I vote for Mirror Blocks.

EDIT: I just saw the time limit for 6x6 to do an average. Don't you think that's a bit out of proportion with 7x7 and 5x5? Seriously, 21 people have gotten sub-4 on a 6x6, against 67 for 7x7. (Percentages: 46.2% for 7x7, 21.2% for 6x6)


----------



## hr.mohr (Jul 11, 2009)

3x3x3 without inspection or 3 in a row are fun events. (And I don't even own any of those puzzles Ton are suggesting)


----------



## Ton (Jul 11, 2009)

trying-to-speedcube... said:


> I vote for Mirror Blocks.
> 
> EDIT: I just saw the time limit for 6x6 to do an average. Don't you think that's a bit out of proportion with 7x7 and 5x5? Seriously, 21 people have gotten sub-4 on a 6x6, against 67 for 7x7. (Percentages: 46.2% for 7x7, 21.2% for 6x6)

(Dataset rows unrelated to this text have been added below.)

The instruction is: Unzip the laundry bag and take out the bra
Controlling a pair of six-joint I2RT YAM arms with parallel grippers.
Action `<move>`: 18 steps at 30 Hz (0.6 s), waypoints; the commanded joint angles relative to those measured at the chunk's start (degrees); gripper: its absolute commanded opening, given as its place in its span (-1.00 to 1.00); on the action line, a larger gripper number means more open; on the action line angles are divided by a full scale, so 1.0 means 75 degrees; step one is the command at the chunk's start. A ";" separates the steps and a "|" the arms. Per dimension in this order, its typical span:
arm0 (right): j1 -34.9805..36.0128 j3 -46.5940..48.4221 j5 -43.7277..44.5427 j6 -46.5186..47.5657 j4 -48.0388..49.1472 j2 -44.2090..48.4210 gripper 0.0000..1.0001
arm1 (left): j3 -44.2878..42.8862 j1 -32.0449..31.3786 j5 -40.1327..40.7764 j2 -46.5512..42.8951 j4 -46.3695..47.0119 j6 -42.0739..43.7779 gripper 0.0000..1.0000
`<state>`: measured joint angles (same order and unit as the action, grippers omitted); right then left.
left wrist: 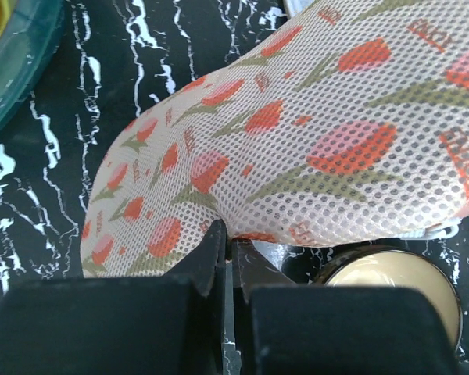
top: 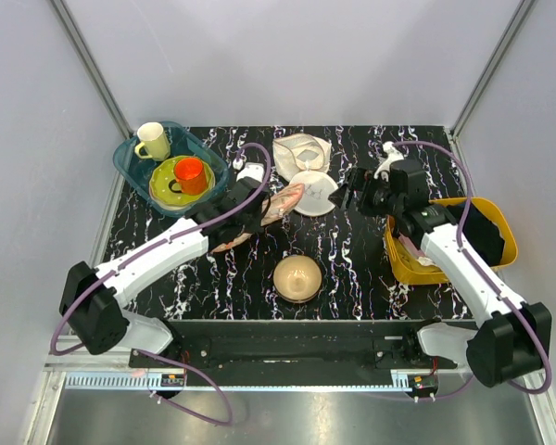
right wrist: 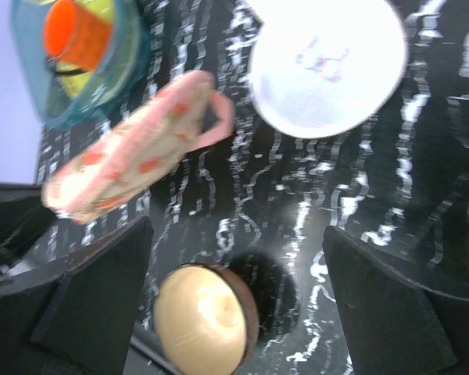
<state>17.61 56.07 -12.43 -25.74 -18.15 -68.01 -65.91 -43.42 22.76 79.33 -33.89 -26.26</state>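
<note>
The laundry bag (top: 283, 202) is a salmon-pink mesh pouch with orange-and-green marks, lying slanted at the table's middle. In the left wrist view the laundry bag (left wrist: 297, 133) fills the frame and looks raised off the table. My left gripper (left wrist: 229, 242) is shut, pinching the pouch's near edge; from above my left gripper (top: 256, 211) sits at its lower-left end. My right gripper (top: 350, 192) hovers open to the right of the pouch with nothing in it. In its own view my right gripper (right wrist: 234, 250) is spread wide and the laundry bag (right wrist: 133, 152) lies upper left. The bra is hidden.
A tan dome bowl (top: 296, 277) sits near the front centre. A round white mesh disc (top: 313, 193) and beige cloth (top: 301, 150) lie behind the pouch. A teal tub (top: 125, 158) with cups is back left. A yellow bin (top: 398, 264) stands at the right.
</note>
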 commanded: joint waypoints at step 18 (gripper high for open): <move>0.1964 -0.0514 -0.0313 -0.0811 0.1200 0.0032 -0.12 | -0.0610 0.0117 -0.1500 0.0591 0.0616 -0.0014 -1.00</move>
<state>29.58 54.15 -22.13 -30.15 -11.79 -68.95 -67.37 -42.83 12.99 83.66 -32.67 -26.41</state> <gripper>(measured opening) 0.521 0.012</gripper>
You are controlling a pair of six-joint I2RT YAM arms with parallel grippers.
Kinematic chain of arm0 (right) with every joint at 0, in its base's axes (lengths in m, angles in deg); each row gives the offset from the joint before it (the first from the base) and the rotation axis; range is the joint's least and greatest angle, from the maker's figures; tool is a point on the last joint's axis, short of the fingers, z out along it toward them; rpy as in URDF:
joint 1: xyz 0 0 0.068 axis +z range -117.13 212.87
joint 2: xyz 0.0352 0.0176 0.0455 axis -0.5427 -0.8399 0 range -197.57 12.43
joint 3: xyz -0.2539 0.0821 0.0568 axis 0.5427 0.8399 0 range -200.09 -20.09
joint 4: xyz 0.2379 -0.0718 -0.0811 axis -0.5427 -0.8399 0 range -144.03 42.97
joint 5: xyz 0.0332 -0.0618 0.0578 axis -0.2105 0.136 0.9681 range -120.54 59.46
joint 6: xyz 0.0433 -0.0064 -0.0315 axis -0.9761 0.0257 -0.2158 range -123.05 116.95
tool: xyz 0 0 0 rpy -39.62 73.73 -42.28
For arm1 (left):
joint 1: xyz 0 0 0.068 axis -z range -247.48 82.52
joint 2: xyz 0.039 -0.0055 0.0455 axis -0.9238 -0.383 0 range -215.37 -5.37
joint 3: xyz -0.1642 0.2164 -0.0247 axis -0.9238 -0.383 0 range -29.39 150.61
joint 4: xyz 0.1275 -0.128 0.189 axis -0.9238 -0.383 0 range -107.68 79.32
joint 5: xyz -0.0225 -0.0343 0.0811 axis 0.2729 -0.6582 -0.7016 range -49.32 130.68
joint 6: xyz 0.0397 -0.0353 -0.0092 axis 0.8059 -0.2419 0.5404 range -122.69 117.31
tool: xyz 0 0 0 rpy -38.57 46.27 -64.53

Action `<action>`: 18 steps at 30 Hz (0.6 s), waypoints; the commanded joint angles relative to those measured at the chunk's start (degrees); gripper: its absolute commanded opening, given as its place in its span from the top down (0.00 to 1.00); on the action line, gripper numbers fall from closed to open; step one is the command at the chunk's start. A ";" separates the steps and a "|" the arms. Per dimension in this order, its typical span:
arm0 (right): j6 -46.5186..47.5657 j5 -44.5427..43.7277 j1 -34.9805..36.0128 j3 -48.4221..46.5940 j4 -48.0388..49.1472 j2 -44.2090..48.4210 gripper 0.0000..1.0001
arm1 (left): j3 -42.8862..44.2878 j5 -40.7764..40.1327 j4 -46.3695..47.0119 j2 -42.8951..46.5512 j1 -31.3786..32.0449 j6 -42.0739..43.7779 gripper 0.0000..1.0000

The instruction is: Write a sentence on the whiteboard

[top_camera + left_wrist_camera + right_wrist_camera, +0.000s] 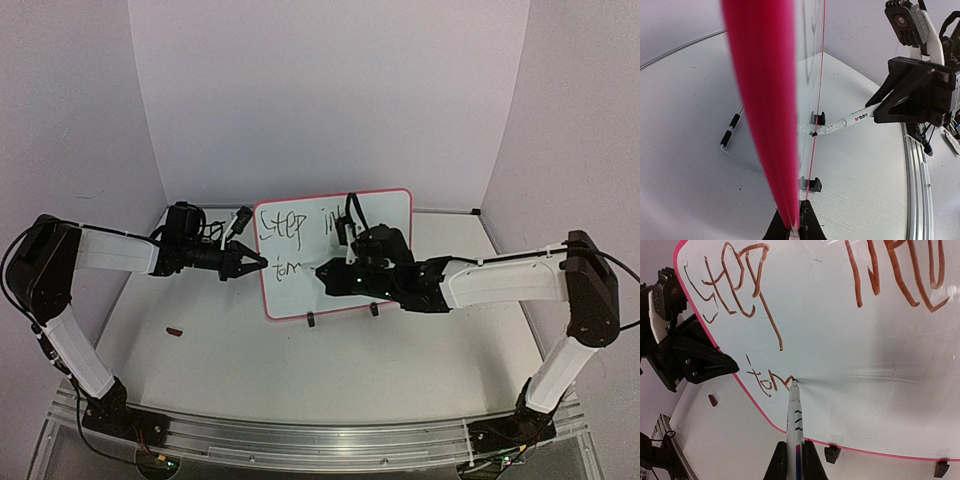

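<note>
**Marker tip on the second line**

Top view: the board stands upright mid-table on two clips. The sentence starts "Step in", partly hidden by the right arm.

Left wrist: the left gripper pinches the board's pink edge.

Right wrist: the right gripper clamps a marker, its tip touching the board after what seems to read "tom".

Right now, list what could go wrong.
The white pink-edged whiteboard stands on two small black clips, steadied by the left claw pinching its edge; pen pressure might tip or shift it. The pale-barrelled marker in the right claw meets the board at a slant, so it could skid and spoil the handwritten words.
</note>
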 commanded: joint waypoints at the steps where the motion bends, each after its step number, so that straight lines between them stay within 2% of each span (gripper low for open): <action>1: -1.02 -1.11 -0.42 0.79 0.54 0.47 1.00 | -0.02 -7.26 -3.77 -1.30 0.28 2.85 1.00; 12: -1.72 0.28 -0.40 1.97 0.45 0.76 1.00 | -0.07 -7.33 -3.68 -1.41 0.32 2.88 1.00; 18: 0.01 4.33 -0.40 1.38 1.02 3.39 1.00 | -0.20 -7.54 -3.52 -1.50 0.30 2.82 1.00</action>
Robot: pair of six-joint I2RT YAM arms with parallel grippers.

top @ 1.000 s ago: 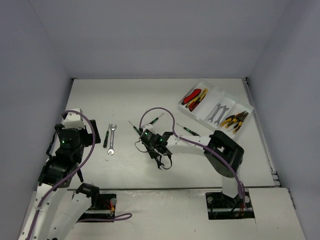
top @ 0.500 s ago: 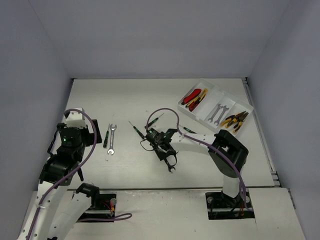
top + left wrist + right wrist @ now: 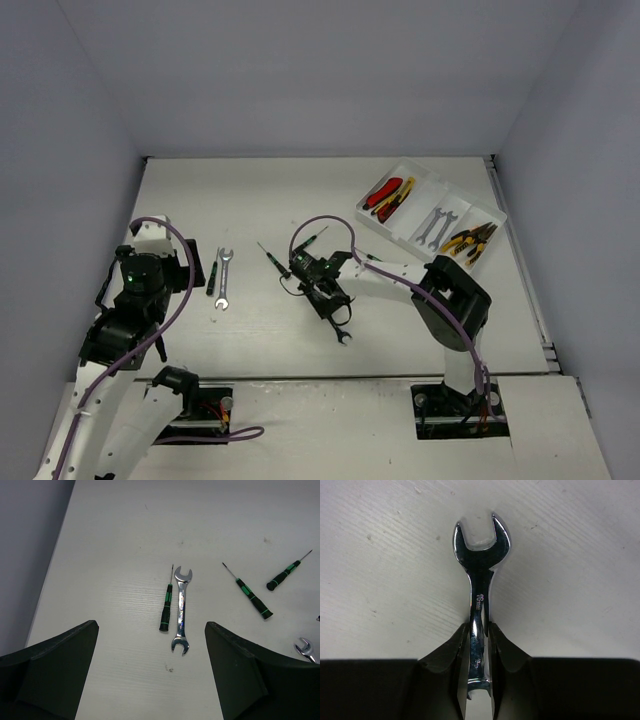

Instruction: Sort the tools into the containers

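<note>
My right gripper (image 3: 479, 630) is shut on the shank of a silver open-end wrench (image 3: 479, 555), whose head points out ahead, low over the white table. In the top view the gripper (image 3: 333, 312) is at mid-table and the wrench head (image 3: 343, 338) shows below it. My left gripper (image 3: 150, 680) is open and empty, held above the table. Ahead of it lie another wrench (image 3: 180, 611) and a black-green screwdriver (image 3: 166, 605) side by side. The white tray (image 3: 414, 208) stands at the back right.
The tray holds red-black and yellow knives (image 3: 388, 195), wrenches (image 3: 435, 225) and pliers (image 3: 468, 240) in separate compartments. Loose screwdrivers lie at mid-table (image 3: 272, 258), (image 3: 312, 240), (image 3: 375, 260). A grey wall runs along the table's left side (image 3: 30, 555).
My right gripper has swung a little right and away with the wrench in its jaws, and the wrench head now shows below it. The left arm has barely moved.
</note>
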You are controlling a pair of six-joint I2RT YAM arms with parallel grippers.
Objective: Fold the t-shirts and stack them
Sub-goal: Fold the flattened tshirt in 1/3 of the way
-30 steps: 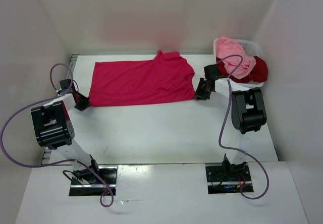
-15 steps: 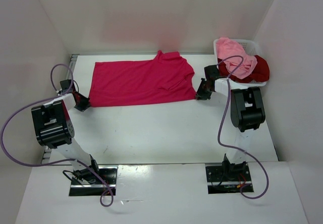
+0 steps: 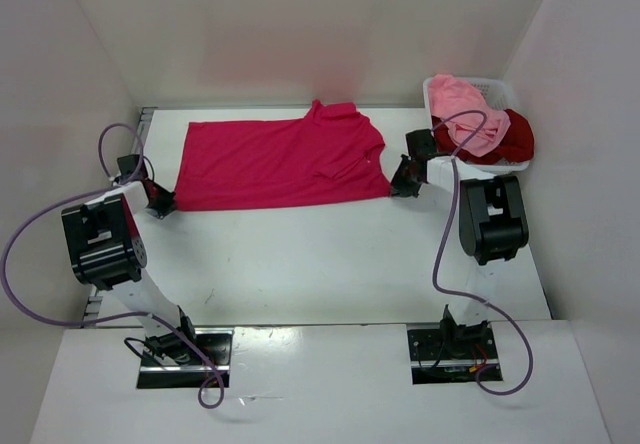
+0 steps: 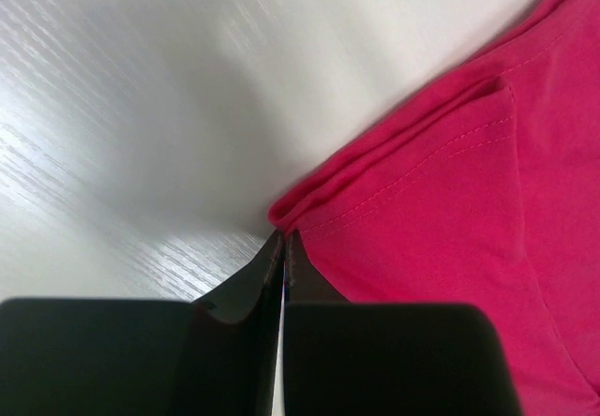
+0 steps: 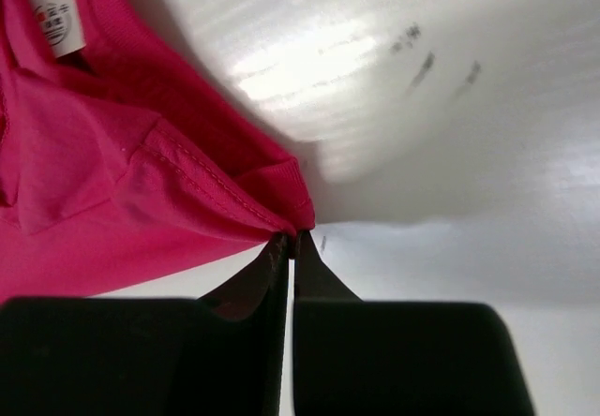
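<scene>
Inside basket (image 3: pixel 497 86): pink shirt (image 3: pixel 462 104) (red one (image 3: pixel 515 136))

The only writing in view is on a small white sewn-in tag (image 5: pixel 54 19) at the neck of the bright crimson-pink cloth t-shirt (image 5: pixel 84 172), seen in the right wrist view. It carries a few short lines of dark print, too small and blurred to read. In the other views nothing can be read.
</scene>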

I see your point , I changed it back to 5 min


----------



## Koen (Jul 11, 2009)

I vote for mirror blocks.


----------



## Zava (Jul 12, 2009)

team solve (turn by turn, with no communication*) would be fun

*I know, hard to check


----------



## Erik (Jul 13, 2009)

I vote for Ubongo (inside joke), it's a very cool game where you need much spatial thinking stuff to be good and fast at.


----------



## the1lord5 (Jul 13, 2009)

I vote for Siamese Cube.
I love Siamese cubes!


----------



## Crazycubemom (Jul 13, 2009)

the1lord5 said:


> I vote for Siamese Cube.
> I love Siamese cubes!




the1lord5, don't forget our a nightmare teamsolve !! I'm ready for it and no more DNF


----------



## Ton (Jul 13, 2009)

The unofficial event will be mirror block 

Times will be listed at http://www.speedcubing.com/results/

depending on how many register for this we will also do team solve

Other demo events (in lunch break)

void cube (friday)

Cubedron/floppy cube (saterday) (depending if someone has a Cubedron)

Rubik 360 (sunday)

Demo event means you can solve in pairs one scramble -if applicable- and judge the other solves and vice versa

Demo events will not be listed


----------